> DATASET EXCERPT
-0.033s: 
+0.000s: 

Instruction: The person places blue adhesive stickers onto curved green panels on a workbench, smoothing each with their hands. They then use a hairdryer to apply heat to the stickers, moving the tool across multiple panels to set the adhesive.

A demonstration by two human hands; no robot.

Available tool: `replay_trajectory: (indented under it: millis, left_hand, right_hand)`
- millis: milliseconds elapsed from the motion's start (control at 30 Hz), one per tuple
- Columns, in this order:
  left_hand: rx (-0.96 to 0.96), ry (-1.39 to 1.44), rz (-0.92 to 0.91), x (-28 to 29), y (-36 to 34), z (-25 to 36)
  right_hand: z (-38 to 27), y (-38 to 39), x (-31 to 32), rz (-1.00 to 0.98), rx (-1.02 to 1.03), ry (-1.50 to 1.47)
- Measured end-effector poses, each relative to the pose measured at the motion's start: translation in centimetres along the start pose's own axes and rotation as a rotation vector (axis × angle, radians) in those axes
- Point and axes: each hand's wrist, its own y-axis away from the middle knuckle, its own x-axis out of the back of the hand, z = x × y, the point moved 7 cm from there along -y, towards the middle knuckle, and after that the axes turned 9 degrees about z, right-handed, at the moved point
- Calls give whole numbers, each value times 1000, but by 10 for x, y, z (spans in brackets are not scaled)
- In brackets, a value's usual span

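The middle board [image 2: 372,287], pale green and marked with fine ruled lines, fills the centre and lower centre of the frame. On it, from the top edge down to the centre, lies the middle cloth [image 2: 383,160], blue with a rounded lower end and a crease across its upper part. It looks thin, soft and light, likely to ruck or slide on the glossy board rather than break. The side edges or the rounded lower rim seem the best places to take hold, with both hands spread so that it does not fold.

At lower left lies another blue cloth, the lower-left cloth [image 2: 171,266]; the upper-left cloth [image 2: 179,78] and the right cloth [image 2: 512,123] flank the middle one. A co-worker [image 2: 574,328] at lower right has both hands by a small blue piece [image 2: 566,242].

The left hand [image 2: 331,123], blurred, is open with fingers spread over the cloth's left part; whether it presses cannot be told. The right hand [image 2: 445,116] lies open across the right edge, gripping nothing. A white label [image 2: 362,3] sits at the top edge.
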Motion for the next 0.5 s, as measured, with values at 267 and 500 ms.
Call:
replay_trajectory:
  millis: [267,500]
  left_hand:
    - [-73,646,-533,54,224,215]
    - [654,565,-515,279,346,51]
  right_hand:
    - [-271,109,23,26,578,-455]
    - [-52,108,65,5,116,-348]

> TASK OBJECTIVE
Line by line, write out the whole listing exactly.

> RESULT BELOW
-0.033s: 
+0.000s: 

Instruction: The person places blue adhesive stickers onto curved green panels on a workbench, smoothing each with their hands. They then use a hairdryer to apply heat to the stickers, moving the tool across multiple panels to set the adhesive.

A demonstration by two human hands; no robot.

Available tool: `replay_trajectory: (indented under it: millis, left_hand, right_hand)`
- millis: milliseconds elapsed from the motion's start (control at 30 Hz), one per tuple
- Columns, in this order:
  left_hand: rx (-0.96 to 0.96), ry (-1.39 to 1.44), rz (-0.92 to 0.91), x (-28 to 29), y (-36 to 34), z (-25 to 36)
  right_hand: z (-38 to 27), y (-38 to 39), x (-31 to 32), rz (-1.00 to 0.98), rx (-1.02 to 1.03), ry (-1.50 to 1.47)
- Measured end-effector poses, each relative to the pose measured at the motion's start: translation in centimetres along the start pose's own axes and rotation as a rotation vector (axis × angle, radians) in those axes
- Point and axes: each hand's wrist, its own y-axis away from the middle knuckle, its own x-axis out of the back of the hand, z = x × y, the point moved 7 cm from there along -y, towards the middle knuckle, and after that the axes turned 9 degrees about z, right-handed, at the moved point
- Calls give whole numbers, each value times 1000, but by 10 for x, y, z (spans in brackets are not scaled)
- In brackets, a value's usual span

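The middle board [image 2: 372,287], pale green and marked with fine ruled lines, fills the centre and lower centre of the frame. On it, from the top edge down to the centre, lies the middle cloth [image 2: 383,160], blue with a rounded lower end and a crease across its upper part. It looks thin, soft and light, likely to ruck or slide on the glossy board rather than break. The side edges or the rounded lower rim seem the best places to take hold, with both hands spread so that it does not fold.

At lower left lies another blue cloth, the lower-left cloth [image 2: 171,266]; the upper-left cloth [image 2: 179,78] and the right cloth [image 2: 512,123] flank the middle one. A co-worker [image 2: 574,328] at lower right has both hands by a small blue piece [image 2: 566,242].

The left hand [image 2: 331,123], blurred, is open with fingers spread over the cloth's left part; whether it presses cannot be told. The right hand [image 2: 445,116] lies open across the right edge, gripping nothing. A white label [image 2: 362,3] sits at the top edge.
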Motion for the next 0.5 s, as measured, with values at 267 and 500 ms.
Call:
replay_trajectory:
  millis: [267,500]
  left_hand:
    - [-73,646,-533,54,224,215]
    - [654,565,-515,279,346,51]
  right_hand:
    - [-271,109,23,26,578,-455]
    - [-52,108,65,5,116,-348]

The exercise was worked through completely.